In recent weeks, we have discussed the topic of the most common comorbidities for people with HIV. Diabetes is one of these conditions and having diabetes places you at moderate risk of severe illness from COVID-19.
Most diabetes is either classified as type 1 or type 2 – there are also rare genetic diabetic syndromes. Type 1 diabetes is usually diagnosed during childhood. Type 2 diabetes can develop later in life and is commonly related to modifiable lifestyle factors such as diet and exercise.
Diabetes is a condition that affects the way your body regulates the amount of glucose (sugar) in your bloodstream through the production of a hormone called insulin. However, if you have type 2 diabetes, this process doesn’t work well. People with type 2 diabetes may have insulin resistance (the insulin cannot work properly), their pancreas may not produce enough insulin or both. This results in glucose not being able to enter the cells that need it and instead, it builds up in your bloodstream.
This build-up of glucose in your blood makes it sticky and can result in damage to the blood vessels in different parts of the body. If your cells don’t get enough blood, they cannot function properly – over time, this can lead to serious health problems.

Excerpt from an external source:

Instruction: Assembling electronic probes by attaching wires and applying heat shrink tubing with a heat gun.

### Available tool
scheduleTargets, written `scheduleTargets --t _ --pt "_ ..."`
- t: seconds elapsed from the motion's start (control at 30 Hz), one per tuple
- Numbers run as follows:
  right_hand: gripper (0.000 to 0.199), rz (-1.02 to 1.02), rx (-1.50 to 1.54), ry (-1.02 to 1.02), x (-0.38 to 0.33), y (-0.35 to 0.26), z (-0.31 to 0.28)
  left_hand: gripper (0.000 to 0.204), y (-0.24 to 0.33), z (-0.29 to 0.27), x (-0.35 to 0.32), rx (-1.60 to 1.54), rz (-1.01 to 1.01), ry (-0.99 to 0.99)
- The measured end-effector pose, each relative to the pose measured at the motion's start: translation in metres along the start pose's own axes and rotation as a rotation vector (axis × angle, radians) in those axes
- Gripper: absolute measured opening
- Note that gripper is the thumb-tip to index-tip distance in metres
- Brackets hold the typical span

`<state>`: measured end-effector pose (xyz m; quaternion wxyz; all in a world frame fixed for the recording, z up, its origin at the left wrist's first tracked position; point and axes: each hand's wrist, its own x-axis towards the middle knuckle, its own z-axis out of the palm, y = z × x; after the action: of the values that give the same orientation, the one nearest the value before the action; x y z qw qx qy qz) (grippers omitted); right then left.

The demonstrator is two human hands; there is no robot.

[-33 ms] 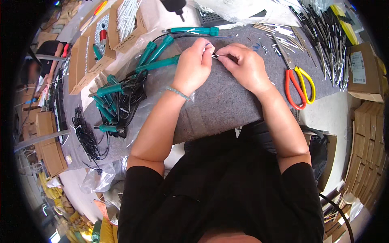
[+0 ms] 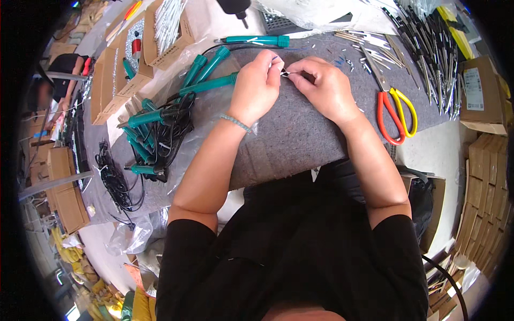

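Note:
My left hand [image 2: 254, 88] is closed, thumb and forefinger pinched on thin wires [image 2: 284, 74] with a dark bit and a pale bit showing. A blue wire tip pokes out above these fingers. My right hand [image 2: 323, 88] faces it, fingers pinched on the other side of the same wires; the exact ends are too small to make out. A green tubular handle [image 2: 211, 85] runs up to my left wrist, its end hidden behind the hand. Beyond both hands lies another green handle [image 2: 256, 40], with a black cable beside it.
Green handles with black cords [image 2: 152, 125] pile up at left, near cardboard boxes [image 2: 120, 85] of small parts. Scissors [image 2: 393, 115] with red and yellow grips lie right of my hand. Metal rods [image 2: 428, 64] heap at far right. A black tool [image 2: 235, 8] hangs overhead.
The hanging black tool has shifted slightly to the right. My hands hold nearly the same place and pinch.

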<state>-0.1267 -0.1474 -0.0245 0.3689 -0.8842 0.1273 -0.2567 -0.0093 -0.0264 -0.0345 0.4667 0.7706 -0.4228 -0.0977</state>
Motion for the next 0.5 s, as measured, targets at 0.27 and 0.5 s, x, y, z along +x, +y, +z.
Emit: scheduleTargets --t 0.27,0.5 --pt "0.015 0.075 0.044 -0.095 0.000 0.000 -0.004 0.004 0.002 0.003 -0.002 0.013 0.039 0.071" --pt "0.017 0.157 0.157 -0.193 0.004 0.008 -0.002 0.005 0.002 0.003 -0.004 0.004 0.075 0.057"
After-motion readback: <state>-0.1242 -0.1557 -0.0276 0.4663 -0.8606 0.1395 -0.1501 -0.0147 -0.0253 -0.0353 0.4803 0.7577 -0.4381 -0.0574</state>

For people with HIV, chronic inflammation (ongoing immune response) associated with HIV may also raise the risk of diabetes. HIV treatment and a healthy lifestyle help reduce inflammation but can’t completely eliminate the risk of acquiring diabetes.
For people treated for HIV before 2000 antiretroviral treatments may have increased your risk of diabetes. They include older nucleoside reverse transcriptase inhibitors (zidovudine, stavudine and didanosine) and older protease inhibitors (indinavir and lopinavir). Click here for further information about this.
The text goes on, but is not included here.